EXERCISE INSTRUCTIONS: Report all lines of the records that contain "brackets".

EXTRACTED ENTRIES: Begin

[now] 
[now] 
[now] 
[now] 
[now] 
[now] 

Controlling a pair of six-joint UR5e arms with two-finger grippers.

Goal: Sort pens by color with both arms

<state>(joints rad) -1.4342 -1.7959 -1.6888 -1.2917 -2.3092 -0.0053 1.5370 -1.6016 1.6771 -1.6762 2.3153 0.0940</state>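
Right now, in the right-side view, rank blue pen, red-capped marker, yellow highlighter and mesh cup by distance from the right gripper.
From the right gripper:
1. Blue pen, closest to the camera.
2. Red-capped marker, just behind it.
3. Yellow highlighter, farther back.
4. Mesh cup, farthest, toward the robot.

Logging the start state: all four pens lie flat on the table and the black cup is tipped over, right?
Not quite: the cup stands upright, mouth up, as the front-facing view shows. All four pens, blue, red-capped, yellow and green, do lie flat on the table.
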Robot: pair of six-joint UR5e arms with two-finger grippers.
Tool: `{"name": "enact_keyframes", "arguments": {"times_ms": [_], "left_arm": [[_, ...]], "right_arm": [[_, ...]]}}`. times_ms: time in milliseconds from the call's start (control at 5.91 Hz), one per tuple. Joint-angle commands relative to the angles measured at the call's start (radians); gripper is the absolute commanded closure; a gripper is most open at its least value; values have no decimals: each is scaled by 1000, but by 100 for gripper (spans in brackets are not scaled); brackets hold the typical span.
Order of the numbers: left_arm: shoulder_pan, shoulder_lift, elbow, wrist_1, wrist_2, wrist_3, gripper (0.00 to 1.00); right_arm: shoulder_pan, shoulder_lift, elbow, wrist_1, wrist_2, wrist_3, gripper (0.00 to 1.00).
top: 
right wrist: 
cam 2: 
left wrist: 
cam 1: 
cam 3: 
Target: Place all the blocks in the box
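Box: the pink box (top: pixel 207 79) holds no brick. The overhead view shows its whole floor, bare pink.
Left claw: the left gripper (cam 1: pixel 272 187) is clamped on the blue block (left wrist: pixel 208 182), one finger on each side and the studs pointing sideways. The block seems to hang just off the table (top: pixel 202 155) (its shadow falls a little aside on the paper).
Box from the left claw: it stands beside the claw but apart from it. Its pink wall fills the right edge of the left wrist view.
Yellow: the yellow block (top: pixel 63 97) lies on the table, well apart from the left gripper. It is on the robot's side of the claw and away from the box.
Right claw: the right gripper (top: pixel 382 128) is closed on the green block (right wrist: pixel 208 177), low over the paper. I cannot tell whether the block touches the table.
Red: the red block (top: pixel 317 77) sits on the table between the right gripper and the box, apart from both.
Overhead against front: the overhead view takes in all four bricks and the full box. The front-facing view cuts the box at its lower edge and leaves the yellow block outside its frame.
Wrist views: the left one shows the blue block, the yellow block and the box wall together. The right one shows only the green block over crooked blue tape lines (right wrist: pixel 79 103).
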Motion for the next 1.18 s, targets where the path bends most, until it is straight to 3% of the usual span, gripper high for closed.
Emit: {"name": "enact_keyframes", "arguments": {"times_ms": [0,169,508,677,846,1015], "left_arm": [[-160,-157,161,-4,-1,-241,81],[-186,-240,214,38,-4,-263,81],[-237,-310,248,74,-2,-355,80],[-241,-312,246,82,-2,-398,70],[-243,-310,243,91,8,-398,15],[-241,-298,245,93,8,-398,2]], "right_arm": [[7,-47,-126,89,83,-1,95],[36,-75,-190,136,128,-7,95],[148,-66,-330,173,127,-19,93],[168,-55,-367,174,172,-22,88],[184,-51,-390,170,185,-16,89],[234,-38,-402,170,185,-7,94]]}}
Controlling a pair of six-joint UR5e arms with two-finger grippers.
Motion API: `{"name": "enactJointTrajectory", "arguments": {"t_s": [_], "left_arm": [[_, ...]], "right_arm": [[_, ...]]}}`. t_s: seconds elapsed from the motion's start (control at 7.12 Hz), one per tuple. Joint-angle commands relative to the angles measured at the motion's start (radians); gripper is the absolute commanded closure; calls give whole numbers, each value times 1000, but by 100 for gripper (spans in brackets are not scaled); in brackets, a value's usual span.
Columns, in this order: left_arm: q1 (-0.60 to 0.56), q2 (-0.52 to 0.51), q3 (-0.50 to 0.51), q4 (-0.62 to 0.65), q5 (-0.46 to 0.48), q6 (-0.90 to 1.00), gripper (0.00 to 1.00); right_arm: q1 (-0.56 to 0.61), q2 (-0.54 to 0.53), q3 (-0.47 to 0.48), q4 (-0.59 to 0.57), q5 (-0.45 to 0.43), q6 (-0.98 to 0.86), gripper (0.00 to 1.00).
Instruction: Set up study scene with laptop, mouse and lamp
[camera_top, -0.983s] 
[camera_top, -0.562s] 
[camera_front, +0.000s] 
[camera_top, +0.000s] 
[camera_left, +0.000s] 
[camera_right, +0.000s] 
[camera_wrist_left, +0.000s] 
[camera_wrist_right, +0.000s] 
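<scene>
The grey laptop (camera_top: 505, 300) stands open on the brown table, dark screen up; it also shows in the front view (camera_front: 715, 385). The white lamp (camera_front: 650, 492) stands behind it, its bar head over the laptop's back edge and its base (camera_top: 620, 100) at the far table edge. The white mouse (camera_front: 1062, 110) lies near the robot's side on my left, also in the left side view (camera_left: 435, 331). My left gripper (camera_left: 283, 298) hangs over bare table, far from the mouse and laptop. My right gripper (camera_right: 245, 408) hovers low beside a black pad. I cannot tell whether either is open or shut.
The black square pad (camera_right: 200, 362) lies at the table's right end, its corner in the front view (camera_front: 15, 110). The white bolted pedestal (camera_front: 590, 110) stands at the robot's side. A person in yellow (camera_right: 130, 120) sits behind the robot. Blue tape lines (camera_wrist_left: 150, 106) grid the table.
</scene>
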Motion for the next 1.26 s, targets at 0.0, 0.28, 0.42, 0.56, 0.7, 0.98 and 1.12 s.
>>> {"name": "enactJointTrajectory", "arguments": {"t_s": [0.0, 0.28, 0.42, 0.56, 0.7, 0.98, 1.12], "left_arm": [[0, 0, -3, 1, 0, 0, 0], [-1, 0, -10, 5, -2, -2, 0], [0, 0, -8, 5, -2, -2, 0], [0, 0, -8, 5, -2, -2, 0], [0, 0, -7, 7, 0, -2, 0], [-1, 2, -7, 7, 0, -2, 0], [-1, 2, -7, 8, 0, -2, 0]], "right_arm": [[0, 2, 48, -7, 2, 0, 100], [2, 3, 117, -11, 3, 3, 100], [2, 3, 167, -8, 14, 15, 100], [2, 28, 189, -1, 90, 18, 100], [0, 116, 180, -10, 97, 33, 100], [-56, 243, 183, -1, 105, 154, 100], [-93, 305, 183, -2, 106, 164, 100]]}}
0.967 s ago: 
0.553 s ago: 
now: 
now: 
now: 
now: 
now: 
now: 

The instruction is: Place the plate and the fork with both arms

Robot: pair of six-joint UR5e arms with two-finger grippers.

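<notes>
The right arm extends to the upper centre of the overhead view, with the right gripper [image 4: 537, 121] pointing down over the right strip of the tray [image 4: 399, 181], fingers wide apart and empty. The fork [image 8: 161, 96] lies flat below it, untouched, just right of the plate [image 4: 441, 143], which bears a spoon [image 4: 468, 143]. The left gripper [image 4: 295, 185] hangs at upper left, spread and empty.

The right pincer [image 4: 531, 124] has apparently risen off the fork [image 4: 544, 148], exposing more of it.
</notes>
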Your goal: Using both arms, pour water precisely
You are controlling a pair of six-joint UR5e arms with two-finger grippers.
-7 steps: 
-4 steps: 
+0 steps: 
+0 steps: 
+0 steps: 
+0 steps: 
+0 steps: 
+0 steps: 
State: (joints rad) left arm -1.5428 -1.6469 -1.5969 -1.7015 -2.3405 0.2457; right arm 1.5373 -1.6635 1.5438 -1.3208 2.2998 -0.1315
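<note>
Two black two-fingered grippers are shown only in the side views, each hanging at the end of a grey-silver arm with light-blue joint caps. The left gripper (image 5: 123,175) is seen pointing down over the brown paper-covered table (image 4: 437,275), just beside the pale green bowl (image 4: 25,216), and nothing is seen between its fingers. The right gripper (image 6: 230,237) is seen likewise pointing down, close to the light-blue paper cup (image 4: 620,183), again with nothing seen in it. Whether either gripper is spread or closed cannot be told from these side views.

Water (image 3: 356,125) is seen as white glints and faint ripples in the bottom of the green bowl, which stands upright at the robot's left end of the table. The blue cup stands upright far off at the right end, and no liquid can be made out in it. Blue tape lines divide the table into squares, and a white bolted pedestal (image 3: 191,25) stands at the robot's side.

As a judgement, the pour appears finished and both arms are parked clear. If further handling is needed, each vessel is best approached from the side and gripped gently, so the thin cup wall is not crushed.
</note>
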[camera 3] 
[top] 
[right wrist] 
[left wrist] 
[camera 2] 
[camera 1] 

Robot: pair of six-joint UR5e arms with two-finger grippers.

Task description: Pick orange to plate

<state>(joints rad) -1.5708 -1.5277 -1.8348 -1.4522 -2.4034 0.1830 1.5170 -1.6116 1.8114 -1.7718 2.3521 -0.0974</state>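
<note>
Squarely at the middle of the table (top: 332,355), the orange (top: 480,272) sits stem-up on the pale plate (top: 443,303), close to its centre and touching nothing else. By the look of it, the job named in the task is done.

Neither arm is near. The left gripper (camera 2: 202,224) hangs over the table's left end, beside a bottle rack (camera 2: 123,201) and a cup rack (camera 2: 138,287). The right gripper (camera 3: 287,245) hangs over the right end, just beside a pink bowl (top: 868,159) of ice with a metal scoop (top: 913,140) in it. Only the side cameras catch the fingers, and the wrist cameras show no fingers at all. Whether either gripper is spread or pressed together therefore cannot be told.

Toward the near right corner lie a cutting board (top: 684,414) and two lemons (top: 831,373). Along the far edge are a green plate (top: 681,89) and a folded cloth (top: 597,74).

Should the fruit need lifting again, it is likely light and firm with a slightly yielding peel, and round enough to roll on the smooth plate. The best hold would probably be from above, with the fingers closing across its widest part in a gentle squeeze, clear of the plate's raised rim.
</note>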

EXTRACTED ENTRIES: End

EXERCISE RESPONSE:
Tool: `{"name": "enact_keyframes", "arguments": {"times_ms": [_], "left_arm": [[_, ...]], "right_arm": [[_, ...]]}}`. times_ms: time in milliseconds from the call's start (control at 5.91 Hz), one per tuple. Joint-angle commands relative to the angles measured at the call's start (radians); gripper is the absolute commanded closure; a gripper is most open at its least value; values have no decimals: each is scaled by 1000, but by 100 for gripper (spans in brackets are not scaled); brackets hold the typical span.
Motion API: `{"name": "enactJointTrajectory", "arguments": {"t_s": [_], "left_arm": [[_, ...]], "right_arm": [[_, ...]]}}`. t_s: seconds elapsed from the motion's start (control at 7.12 Hz), one per tuple. Joint-angle commands relative to the angles measured at the motion's start (radians); gripper is the absolute commanded closure; calls give whole numbers, each value times 1000, but by 100 for gripper (spans in brackets are not scaled); in brackets, a value's usual span.

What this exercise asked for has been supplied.